The chairman wrote that Apex’s application didn’t elaborate on what measures it would take to create an overall conservation benefit for threatened or endangered species, particularly actions that would help mitigate any “unavoidable impacts to bald eagles,” from turbines.
While the developer described plans to remove deer carcasses and prevent hunters from using lead bullets when hunting on the island, both proposed to prevent eagles from ingesting lead, Mr. Rhodes said those actions don’t help mitigate the loss of eagles from wind turbines.
Mr. Muscato wrote in the response that the developer included its net mitigation plan that encompassed several conservation efforts, include efforts to help save eagles, and project benefits in a separate appendix. The facility is expected to kill up to three eagles during its 25-year lifespan, the attorney wrote, but forbidding the use of lead bullets and removing carcasses would prevent six eagle deaths during that time.
“(The state’s disagreement) with the sufficiency should not be grounds for withholding a completion determination,” Mr. Muscato wrote, adding that it could be addressed further along in the review process.
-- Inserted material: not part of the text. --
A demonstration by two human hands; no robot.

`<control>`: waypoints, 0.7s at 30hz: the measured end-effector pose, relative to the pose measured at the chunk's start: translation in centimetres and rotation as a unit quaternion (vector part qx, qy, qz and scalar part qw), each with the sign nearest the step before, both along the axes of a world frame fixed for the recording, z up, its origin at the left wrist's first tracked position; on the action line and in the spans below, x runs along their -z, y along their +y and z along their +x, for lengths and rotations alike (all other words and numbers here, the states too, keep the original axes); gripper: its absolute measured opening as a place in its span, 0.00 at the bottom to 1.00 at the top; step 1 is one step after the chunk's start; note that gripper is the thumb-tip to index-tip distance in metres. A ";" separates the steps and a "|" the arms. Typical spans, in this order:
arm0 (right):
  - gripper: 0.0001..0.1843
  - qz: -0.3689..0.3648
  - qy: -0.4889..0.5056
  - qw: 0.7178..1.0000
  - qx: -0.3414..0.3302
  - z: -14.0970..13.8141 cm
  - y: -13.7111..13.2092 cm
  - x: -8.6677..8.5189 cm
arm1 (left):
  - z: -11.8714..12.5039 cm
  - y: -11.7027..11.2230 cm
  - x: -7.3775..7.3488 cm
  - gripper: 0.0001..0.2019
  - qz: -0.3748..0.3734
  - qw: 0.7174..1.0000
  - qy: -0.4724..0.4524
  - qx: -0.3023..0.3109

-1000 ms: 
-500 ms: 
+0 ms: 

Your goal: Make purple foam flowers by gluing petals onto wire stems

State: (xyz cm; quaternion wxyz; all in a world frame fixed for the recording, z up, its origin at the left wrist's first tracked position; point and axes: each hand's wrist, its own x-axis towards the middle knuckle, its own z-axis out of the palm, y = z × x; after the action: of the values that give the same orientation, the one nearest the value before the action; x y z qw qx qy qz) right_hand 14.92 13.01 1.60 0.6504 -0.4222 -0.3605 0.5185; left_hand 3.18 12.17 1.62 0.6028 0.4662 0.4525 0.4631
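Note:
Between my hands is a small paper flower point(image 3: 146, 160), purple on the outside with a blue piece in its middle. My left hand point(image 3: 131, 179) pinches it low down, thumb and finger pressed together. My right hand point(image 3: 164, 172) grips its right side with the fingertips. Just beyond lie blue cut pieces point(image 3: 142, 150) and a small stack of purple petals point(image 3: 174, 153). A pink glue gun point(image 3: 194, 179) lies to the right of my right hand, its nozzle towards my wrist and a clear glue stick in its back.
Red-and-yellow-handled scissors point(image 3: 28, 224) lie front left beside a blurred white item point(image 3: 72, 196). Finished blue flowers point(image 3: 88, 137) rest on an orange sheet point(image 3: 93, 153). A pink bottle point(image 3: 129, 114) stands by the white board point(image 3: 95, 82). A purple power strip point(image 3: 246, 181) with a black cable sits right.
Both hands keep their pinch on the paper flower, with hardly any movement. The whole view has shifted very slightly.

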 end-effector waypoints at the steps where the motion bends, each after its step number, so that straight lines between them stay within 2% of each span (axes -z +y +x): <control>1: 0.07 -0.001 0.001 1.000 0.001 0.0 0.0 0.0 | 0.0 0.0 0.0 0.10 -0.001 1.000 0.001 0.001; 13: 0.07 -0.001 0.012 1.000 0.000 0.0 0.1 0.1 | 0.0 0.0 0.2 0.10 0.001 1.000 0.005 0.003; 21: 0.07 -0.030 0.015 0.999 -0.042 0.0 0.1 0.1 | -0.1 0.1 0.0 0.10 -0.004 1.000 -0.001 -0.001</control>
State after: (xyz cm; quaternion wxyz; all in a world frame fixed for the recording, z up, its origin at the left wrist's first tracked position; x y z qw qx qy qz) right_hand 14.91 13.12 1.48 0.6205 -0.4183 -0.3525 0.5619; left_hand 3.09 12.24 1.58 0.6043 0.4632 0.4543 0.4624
The siting board chairman also wrote that Apex’s application doesn’t follow the requirements established in section 68 of state public service law, which provides guidelines for obtaining a certificate of public convenience and necessity from the commission, but Mr. Muscato and Apex were confused by the chairman’s claim.
Mr. Muscato told the Times Monday that he understood the Article 10 review process preempts the requirements from section 68 and includes a summation of the requirements established in that section of the law. After Mr. Rhodes’s comment, however, Mr. Muscato said he wanted clarification on the proper procedures.
“The open question is about the interpretation between the Public Service Commission’s jurisdiction under section 68 and the siting board’s jurisdiction under Article 10,” Mr. Muscato said, adding that they will follow “whatever process the board is telling us is right and whatever way the board wants us to proceed.”
The siting board chairman also asked Apex to provide additional details on sound, which Apex and Mr. Muscato provided in the response letter.
“Apex’s response is under review and a response will be forthcoming once the review is finished,” the siting board said in a background statement.
Apex plans to build 30 turbines on Galloo Island as well as a 32-mile underwater transmission cable that will interconnect with a substation in Oswego.